Так же было и с молодыми матерями. Угрозы витали в воздухе. Услышано по телевизору: измученная, подавленная женщина забыла ребенка в раскаленной машине. Он задохнулся. Прочитано в Интернете: воспитательница в детском саду дала детям снотворное, чтобы их утихомирить, не рассчитала дозу и случайно их всех убила. Услышано в отделе овощей и фруктов в супермаркете: родители все откладывали занятия по оказанию первой помощи, а потом беспомощно смотрели, как их ребенок умирал, подавившись виноградиной.

Элизабет услышала тяжелую поступь Джорджа. Этот жизнеутверждающий звук прогнал из ее головы картины безжизненных маленьких тел, плавающих в ванной.

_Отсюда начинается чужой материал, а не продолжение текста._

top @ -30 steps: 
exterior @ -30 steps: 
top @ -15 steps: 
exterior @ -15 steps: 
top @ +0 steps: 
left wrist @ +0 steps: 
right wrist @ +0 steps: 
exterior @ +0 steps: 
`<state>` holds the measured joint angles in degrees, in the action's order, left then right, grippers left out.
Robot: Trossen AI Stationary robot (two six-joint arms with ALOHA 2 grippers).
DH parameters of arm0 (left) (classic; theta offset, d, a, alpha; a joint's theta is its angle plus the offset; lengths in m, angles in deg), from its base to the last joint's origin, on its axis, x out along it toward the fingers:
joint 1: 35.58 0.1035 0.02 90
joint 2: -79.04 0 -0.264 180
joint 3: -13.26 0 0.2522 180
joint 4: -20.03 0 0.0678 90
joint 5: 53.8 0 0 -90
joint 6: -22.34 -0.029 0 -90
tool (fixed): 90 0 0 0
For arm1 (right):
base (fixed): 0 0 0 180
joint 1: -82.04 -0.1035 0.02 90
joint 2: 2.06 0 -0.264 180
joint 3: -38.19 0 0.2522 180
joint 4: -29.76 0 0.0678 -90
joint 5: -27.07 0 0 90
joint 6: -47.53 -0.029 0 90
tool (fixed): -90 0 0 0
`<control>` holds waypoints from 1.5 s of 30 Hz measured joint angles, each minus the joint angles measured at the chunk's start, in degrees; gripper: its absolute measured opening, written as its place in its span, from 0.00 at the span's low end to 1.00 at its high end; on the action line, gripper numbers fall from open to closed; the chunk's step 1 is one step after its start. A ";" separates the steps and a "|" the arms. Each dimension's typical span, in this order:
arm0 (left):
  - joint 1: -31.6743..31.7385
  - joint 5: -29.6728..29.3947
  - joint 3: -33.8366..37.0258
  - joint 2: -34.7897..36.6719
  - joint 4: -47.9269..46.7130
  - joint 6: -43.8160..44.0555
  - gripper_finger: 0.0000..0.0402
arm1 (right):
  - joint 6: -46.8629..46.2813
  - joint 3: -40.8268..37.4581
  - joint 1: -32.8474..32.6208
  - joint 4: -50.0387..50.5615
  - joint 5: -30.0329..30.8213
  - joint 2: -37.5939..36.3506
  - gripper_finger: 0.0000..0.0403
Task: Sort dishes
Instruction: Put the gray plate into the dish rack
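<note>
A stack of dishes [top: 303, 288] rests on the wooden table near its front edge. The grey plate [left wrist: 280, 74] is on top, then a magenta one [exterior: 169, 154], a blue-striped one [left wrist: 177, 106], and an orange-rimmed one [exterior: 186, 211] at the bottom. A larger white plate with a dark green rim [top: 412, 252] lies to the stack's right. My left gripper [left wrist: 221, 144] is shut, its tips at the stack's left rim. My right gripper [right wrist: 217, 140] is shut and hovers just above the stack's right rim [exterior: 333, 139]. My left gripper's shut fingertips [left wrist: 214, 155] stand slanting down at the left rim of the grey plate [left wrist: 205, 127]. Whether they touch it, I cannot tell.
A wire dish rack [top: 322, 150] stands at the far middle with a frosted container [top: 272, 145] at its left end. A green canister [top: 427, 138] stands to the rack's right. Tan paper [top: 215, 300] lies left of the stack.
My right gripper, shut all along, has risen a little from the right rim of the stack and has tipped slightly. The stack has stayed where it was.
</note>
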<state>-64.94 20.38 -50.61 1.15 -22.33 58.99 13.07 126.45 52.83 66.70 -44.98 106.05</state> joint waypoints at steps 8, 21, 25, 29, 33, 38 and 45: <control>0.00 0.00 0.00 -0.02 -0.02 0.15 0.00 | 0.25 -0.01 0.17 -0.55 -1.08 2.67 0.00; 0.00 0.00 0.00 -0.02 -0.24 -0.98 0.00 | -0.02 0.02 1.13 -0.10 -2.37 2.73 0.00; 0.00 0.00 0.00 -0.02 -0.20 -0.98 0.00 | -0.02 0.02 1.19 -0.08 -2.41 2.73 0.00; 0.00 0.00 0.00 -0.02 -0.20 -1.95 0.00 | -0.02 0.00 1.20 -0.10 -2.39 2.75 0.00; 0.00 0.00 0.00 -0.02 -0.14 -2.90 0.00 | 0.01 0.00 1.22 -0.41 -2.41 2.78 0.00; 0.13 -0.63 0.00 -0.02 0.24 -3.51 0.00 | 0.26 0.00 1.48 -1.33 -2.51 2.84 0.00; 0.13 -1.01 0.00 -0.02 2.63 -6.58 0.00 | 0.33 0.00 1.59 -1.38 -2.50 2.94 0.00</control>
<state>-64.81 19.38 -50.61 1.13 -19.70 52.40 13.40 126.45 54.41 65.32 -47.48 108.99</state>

– Лиззи! – воскликнул он, увидев ее.

Он был единственным человеком, который когда-либо так ее называл, и единственным, кому это сходило с рук.

Джордж по-прежнему носил ту же форму, что и последние тридцать пять лет: черный костюм, пиджак от которого сейчас висел на крючке в прихожей, ожидая, что его наденут завтра. Он снял кожаные лаковые туфли и стоял в черных носках с ярким золотым пятном на большом пальце. До того, как закрыть бизнес, Джордж обычно выходил из дома не позже семи утра, иногда в четыре или пять, если ему предстояла ранняя поездка в аэропорт. Каждый день он начинал с полировки своего черного лимузина, пылесосил коврики, расставлял новые бутылки воды, насыпал мятные леденцы. Старик по-прежнему следовал этому привычному распорядку несмотря на то, что теперь как водитель «Убера» мог сидеть в спортивных штанах за рулем видавшей виды мазды – всем было все равно. Элизабет это очень трогало.